> What to produce: The listing is to be reproduced in full, with no character altered.

> Material provided:
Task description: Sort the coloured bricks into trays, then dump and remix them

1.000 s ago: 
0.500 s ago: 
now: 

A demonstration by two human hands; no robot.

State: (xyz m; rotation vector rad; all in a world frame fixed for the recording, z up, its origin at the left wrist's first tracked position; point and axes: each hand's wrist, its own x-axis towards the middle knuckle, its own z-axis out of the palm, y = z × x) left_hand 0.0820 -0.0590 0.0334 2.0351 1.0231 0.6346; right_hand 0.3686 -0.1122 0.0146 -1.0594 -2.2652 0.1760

> Solution:
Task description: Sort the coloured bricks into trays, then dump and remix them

1.000 s ago: 
0.500 s ago: 
now: 

A demonstration by two human hands; no robot.

State: (xyz m; rotation vector rad; all in a world frame fixed for the recording, z up, its origin at the left wrist's first tracked position; point and axes: each hand's wrist, its own x-axis towards the middle knuckle, its own z-axis out of the palm, y = z × x) left_hand 0.0820 -0.0590 0.0334 2.0351 1.0231 0.6346; right_hand 0.3686 -0.1122 0.0146 -1.0594 -2.2652 0.1760

The exercise is now complete.